The phrase "homogeneous equation" is actually used in two different ways. One way, which I think is not the one you are looking for is simply a linear equation in which every term involves the dependent variable, y, or one of its derivatives- that's pretty easy to spot.

The other refers to first order equations: a first order equation is homomogeneous if and only if replacing both x and y by $\lambda x$ and $\lambda y$ results in exactly the same equation: for example, if we replace both x and y by $\lambda x$ and $\lambda y$ respectively in
$$\frac{dy}{dx}= \frac{x+ 2y}{4x- y}$$
results in
$$\frac{dy}{dx}= \frac{\lambda x+2\lambda y}{4\lambda x- \lambda y}= \frac{\lambda(x+2y)}{\lambda(4x-y)}= \frac{x+2y}{4x-y}$$.

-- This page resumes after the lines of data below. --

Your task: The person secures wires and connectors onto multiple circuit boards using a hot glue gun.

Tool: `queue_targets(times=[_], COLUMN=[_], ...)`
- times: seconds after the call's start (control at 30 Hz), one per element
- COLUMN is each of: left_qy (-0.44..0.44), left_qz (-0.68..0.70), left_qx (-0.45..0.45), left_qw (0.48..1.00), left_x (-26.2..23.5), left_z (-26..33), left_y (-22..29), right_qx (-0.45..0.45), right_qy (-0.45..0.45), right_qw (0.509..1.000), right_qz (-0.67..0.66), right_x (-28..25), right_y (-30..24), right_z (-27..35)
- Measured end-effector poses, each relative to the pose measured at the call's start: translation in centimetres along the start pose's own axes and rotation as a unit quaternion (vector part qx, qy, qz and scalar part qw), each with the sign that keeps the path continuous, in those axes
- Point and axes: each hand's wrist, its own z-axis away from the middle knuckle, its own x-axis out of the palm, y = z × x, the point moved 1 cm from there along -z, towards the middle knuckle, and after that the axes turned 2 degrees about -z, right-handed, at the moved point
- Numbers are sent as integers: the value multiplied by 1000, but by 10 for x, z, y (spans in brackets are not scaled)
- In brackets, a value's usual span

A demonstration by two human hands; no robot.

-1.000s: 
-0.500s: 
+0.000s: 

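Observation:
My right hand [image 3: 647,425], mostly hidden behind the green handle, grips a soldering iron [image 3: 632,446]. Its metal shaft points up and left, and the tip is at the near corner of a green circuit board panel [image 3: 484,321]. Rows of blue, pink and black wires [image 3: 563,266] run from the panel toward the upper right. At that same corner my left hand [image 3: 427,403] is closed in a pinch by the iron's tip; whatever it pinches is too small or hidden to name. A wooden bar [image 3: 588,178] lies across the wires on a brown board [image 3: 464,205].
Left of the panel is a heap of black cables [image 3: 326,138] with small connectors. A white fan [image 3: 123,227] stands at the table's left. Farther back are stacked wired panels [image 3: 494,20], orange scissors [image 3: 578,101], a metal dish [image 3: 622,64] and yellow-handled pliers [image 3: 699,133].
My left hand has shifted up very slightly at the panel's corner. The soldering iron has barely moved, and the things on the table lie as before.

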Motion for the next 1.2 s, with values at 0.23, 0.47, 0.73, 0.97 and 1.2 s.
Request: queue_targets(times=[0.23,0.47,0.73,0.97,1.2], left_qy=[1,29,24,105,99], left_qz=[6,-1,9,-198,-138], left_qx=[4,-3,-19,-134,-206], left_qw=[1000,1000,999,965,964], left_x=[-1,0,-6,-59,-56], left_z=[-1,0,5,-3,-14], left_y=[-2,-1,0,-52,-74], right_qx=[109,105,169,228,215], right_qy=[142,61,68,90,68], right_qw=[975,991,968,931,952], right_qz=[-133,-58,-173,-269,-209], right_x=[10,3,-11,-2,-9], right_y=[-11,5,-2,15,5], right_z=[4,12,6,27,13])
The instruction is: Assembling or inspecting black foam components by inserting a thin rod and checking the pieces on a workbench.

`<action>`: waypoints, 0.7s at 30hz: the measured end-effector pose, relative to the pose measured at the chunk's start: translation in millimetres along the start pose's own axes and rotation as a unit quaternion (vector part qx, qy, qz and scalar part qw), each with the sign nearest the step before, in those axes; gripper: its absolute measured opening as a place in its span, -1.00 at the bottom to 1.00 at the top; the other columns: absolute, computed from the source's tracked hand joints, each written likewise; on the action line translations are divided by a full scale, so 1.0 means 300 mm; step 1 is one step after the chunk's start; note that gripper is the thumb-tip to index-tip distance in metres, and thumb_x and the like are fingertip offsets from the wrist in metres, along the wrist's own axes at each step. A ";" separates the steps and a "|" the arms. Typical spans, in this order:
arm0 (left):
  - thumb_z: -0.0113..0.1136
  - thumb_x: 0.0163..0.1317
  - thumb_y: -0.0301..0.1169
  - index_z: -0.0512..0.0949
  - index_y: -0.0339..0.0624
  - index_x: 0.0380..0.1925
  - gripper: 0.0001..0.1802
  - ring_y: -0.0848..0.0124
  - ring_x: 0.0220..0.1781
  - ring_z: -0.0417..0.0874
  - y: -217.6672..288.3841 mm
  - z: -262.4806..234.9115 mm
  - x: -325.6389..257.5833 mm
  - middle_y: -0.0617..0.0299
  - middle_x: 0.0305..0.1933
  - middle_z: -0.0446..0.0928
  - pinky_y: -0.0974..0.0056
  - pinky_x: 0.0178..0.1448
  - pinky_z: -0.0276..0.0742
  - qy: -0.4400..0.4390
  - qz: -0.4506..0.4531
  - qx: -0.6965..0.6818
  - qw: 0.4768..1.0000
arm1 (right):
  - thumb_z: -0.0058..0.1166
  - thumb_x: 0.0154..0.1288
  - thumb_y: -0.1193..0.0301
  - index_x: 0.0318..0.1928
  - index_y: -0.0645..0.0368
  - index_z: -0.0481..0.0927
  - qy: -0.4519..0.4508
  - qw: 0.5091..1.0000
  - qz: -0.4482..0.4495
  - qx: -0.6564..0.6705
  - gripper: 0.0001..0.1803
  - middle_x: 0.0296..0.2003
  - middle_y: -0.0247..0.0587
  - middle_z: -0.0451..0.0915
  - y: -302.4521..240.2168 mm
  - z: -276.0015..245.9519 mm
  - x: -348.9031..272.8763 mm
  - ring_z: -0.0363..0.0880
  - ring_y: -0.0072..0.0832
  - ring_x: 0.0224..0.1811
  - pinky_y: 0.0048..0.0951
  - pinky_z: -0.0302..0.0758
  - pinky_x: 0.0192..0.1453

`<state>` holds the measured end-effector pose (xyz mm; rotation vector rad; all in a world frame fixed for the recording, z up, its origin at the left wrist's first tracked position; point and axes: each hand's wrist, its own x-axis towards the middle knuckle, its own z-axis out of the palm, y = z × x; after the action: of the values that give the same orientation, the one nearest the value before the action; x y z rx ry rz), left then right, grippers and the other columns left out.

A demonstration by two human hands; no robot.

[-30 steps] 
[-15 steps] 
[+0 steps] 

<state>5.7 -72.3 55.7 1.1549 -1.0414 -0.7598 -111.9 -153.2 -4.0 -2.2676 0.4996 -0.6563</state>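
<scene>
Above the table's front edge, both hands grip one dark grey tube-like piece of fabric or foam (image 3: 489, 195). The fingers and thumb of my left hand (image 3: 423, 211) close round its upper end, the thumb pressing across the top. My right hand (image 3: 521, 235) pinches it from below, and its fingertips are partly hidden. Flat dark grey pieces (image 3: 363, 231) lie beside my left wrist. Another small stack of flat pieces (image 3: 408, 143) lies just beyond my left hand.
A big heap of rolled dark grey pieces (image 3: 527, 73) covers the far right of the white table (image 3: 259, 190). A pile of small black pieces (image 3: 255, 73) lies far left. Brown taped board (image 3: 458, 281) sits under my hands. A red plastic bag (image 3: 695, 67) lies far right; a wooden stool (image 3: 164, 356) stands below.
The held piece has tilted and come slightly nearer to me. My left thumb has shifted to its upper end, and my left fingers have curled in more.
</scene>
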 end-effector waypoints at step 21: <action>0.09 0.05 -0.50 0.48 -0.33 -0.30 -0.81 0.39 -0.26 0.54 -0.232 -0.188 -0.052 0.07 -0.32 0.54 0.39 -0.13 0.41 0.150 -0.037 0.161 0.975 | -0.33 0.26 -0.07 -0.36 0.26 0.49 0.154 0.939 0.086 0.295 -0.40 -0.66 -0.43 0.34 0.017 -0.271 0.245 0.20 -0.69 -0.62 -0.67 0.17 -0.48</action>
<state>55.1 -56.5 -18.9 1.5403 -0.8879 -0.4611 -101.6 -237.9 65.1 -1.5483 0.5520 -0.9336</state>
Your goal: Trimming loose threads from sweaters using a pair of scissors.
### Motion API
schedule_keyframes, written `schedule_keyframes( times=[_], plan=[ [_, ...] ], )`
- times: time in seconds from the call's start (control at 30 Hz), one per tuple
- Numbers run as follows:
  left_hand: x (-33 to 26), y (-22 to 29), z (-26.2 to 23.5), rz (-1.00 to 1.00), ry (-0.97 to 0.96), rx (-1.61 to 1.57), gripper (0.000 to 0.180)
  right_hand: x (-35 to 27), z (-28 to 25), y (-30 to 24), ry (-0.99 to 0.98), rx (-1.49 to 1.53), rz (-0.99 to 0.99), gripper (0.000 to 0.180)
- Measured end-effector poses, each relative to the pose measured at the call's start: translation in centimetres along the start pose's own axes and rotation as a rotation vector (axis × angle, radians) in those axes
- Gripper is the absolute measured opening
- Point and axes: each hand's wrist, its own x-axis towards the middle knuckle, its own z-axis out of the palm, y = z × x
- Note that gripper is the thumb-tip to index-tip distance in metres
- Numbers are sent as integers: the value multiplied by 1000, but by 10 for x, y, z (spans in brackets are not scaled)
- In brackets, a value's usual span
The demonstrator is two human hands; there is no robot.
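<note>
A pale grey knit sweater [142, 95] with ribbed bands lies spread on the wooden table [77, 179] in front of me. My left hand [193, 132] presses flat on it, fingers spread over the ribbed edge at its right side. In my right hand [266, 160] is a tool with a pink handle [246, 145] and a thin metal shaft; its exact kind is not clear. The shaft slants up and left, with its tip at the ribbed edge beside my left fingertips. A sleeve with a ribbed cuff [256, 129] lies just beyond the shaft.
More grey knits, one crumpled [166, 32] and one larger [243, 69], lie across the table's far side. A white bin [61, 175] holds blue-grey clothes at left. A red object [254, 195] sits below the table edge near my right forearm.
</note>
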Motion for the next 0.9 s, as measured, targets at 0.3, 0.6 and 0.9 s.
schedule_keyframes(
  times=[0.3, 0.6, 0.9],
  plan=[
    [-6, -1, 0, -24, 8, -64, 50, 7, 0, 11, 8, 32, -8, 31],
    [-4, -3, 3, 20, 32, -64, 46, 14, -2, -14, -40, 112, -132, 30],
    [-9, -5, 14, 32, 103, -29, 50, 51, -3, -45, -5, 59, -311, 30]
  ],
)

It occurred to me after I answered that this was posted under "precalculus mathematics" which makes no sense for a differential equations question- and I have no idea what an "AS" course is! If this is not the kind of "homogeneous" you are asking about, please tell us what you do mean!

Last edited: Dec 20, 2005
3. Dec 20, 2005

### ShaunP1989

well i posted it under general physics i think.
What we have been doing is taking an equation and then putting it in base units, and the from there proving it is homogeneous.
In my notes i have written as a definition for Homogenity the following:
I dont know if this will help you help me, its all very confusing for me at the moment, and kind of annoying because its the only part i really struggle with. I cant remember of the top of my head, but i think we are doing th Edexcel course.
Thanks for all the help :)

Shaun.

4. Dec 21, 2005

### HallsofIvy

Staff Emeritus
Now I am really confused! Apparently this is just a matter of checking to see if an equation is "dimensionally correct"- if each side has the right dimensional units. For example, while we know that "speed equals distance divided by time", v= d/t, a beginner might accidently think it should be d= v/t. But checking units, d is in meters, v in meters per second, m/s, and t is in seconds, s. That means that m/t is in m/s2 so d= v/t gives m= m/s2 which cannot be correct.

More complicated is Force= mass times acceleration: F= ma. In the mks system, m is in kg, a is in m/s2, and the mks unit for force is "Newton's" which in "base units" is kg m/s2 so that F= ma does indeed give kg m/s2= kg m/s2.

Caution: the fact that an equation is "dimensionally correct" does not mean the equation is true! But, of course, if an equation is not dimensionally correct, it can't be true.

5. Dec 21, 2005

### ShaunP1989

Ok its starting to make some sense, thanks alot for your help. I wish physics was easier to understand :(

Shaun